А за городом было светло и просторно. Окруженным город мог считаться только в сводках и разговорах на митингах — за городом не было ни окопов, ни противотанковых рвов. Какие-то одинокие военные ковырялись в земле, но на оборонный вал это было совсем не похоже. Впрочем, мы ничего не понимали в фортификации, и, может быть, где-то под землей были тайные сооружения? Перед нами расстилалась пустая плоская степь. Последние баррикады из «ежей» были пройдены, теперь мы надеялись наконец нагнать воинские соединения — крупные, не похожие на редкие группы усталых красноармейцев, которые нас обгоняли. Но на дороге не было никого, кроме беженцев и этих красноармейцев.
Назло всем, кто плелся по дороге, сгибаясь под тяжестью вещей, мы снова запели. И из последних сил побежали, топча ногами пыль. Наглотались ее вдоволь и захотели пить. Иван Константинович запретил нам пить воду, но мы украдкой сбегали с насыпи в брошенные дома и напивались вдоволь. А потом уже совсем тяжело тащили свои раздутые животы. От жары спекались губы и резало глаза, будто кто-то насыпал в них песку. По-украински жара называется спекой. Мы останавливались чаще. Становились все злее и злее.
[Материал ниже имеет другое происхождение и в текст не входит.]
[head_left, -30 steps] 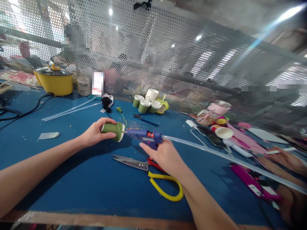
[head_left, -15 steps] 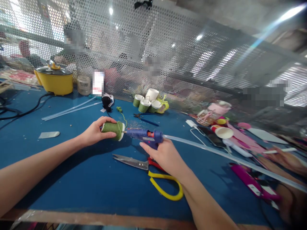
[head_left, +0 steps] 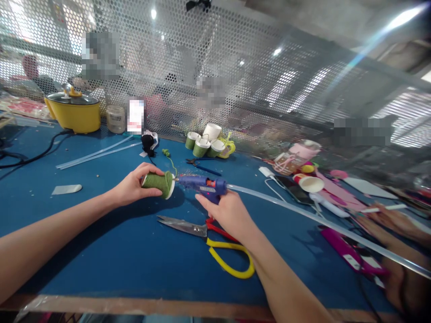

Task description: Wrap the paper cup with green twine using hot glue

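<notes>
Left hand (head_left: 143, 185): thumb and fingers curled round a yarn-wrapped green cylinder (head_left: 156, 183), held over the tabletop (head_left: 134, 260) about midway between near and far edges. Right hand (head_left: 232, 213): closed round the handle of a blue glue gun (head_left: 202, 184), nozzle at the cylinder's white rim; contact unclear. Glue stick (head_left: 286, 205) trails from the gun's rear toward the tabletop's right side. Scissors (head_left: 185, 226) lie between gun and near edge. Similar cylinders (head_left: 201, 147) cluster by the far edge.
</notes>
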A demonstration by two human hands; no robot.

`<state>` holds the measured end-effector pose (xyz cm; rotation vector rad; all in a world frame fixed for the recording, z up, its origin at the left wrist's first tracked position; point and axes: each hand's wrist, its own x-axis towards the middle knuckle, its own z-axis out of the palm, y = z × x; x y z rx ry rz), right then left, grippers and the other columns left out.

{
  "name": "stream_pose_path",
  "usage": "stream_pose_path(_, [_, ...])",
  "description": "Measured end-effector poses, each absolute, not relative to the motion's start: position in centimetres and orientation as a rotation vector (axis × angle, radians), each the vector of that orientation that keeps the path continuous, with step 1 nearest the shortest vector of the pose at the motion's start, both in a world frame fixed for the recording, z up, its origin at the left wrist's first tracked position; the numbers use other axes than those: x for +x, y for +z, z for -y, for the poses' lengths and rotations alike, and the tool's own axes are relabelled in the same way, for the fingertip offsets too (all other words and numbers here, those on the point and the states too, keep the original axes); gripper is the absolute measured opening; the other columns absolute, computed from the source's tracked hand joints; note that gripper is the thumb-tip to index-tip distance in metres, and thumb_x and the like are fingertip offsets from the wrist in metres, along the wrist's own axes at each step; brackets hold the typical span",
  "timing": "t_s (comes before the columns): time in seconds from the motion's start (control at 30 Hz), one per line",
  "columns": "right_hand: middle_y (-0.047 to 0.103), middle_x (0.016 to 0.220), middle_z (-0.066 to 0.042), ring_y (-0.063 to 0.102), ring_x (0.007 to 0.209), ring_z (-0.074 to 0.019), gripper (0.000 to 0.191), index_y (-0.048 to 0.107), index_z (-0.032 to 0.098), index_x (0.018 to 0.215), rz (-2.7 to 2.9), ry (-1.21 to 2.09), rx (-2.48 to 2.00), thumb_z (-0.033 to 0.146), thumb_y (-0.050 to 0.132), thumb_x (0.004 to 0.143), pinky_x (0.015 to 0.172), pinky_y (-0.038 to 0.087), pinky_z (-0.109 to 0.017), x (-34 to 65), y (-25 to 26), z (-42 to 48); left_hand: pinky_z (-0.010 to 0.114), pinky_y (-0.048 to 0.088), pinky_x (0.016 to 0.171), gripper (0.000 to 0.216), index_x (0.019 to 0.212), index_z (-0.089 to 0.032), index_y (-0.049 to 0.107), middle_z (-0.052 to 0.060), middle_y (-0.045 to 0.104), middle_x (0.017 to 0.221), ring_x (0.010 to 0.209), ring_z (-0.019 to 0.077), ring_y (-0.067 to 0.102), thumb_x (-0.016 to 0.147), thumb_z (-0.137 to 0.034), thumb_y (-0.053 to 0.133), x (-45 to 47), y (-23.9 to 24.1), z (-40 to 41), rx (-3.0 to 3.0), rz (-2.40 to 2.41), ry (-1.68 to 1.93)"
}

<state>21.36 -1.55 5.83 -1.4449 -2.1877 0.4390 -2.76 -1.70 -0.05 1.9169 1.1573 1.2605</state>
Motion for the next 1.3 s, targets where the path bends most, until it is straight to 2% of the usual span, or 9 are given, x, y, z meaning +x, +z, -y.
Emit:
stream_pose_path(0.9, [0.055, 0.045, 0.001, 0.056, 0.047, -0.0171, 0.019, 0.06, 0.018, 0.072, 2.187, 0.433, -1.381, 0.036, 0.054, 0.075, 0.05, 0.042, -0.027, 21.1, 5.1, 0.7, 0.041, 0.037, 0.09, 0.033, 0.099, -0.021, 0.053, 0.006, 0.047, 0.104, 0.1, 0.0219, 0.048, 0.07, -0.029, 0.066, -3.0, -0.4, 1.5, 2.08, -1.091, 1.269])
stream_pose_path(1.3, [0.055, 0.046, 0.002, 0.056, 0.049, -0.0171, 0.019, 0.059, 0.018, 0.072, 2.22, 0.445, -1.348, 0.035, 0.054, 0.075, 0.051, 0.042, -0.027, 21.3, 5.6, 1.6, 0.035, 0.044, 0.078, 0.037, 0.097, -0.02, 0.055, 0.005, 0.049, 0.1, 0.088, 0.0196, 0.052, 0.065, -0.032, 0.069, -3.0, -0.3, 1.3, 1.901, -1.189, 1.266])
Колька Мащенко вдруг влез на брошенный воз и стал осматривать окрестности в «бинокль», приложив к глазам кулаки, как в матросском танце «матлот». Колька стоял на брошенном возу с соломой и отдыхал. Мы отдыхали тоже. И Колька решил растянуть эти минуты отдыха. Когда к возу приблизилась группа красноармейцев с голубыми петлицами, он протянул вперед руки и крикнул, как с трибуны: «Товарищи летчики! Сталинские соколы!» Дальше он не знал, что сказать, да и понимал, видимо, что момент не совсем подходящий для речей. И вдруг тонкая кожа натянулась гармошкой на Колькином курносом носу, и он пронзительно пискнул: «Товарищи летуны!» — как мы называли своих сверстников, учащихся авиаспецшколы. И Колька сказал взрослым усталым людям то, что мы говорили своим погодкам: «Дуйте на меня, я крутиться буду!..» И показал на ширинку штанов. Потом неуверенно добавил: «А шо?.. Как пропеллер…» Проскулил, как в директорском кабинете, когда был сильно виноват. Красноармейцы остановились, потоптались на месте и молча двинулись дальше. Один из них снял с плеча винтовку. Колька храбро выпятил навстречу ему костлявую грудь, но боец только перебросил ремень с плеча на плечо, показал на свой висок пожелтевшим от курения пальцем и повернулся к Кольке спиной. Мащенко поглядел на нас и стал расстегивать брюки, делая вид, будто ему приспичило по нужде, именно потому он показывал на ширинку.
Наш классный вдруг крикнул ему: «Мащенко! А ну слезай и… это… накормить взвод!» Мы не были взводом, и у каждого на плечах висел целый сидор домашних харчей. Однако Колька бросился выполнять приказание. Но не сразу. Сперва он подбежал к нам и стал тыкать свой вещмешок ребятам. Никто не брал. После выходки на возу словно бы что-то между ним и нами пролегло. Он испытывал неловкость и потому с нелепой настойчивостью стремился всучить кому-нибудь свои вещи. Ни он сам, ни все мы не понимали, зачем это было ему нужно. Может быть, если бы у него взяли вещи, то этим как бы простили, приняли оступившегося товарища обратно в коллектив. Я вышел из строя и взял у Кольки рюкзак. Мы были друзьями, и я должен был его выручать по кодексу нашей пацанячьей чести. Знал бы я, что скоро этот наивный кодекс станет только милым воспоминанием детства, как изменятся наши с Колькой отношения! Вскоре Колька догнал нас с какими-то кастрюлями: одна из них была с супом — видимо, хозяева уходя бросили.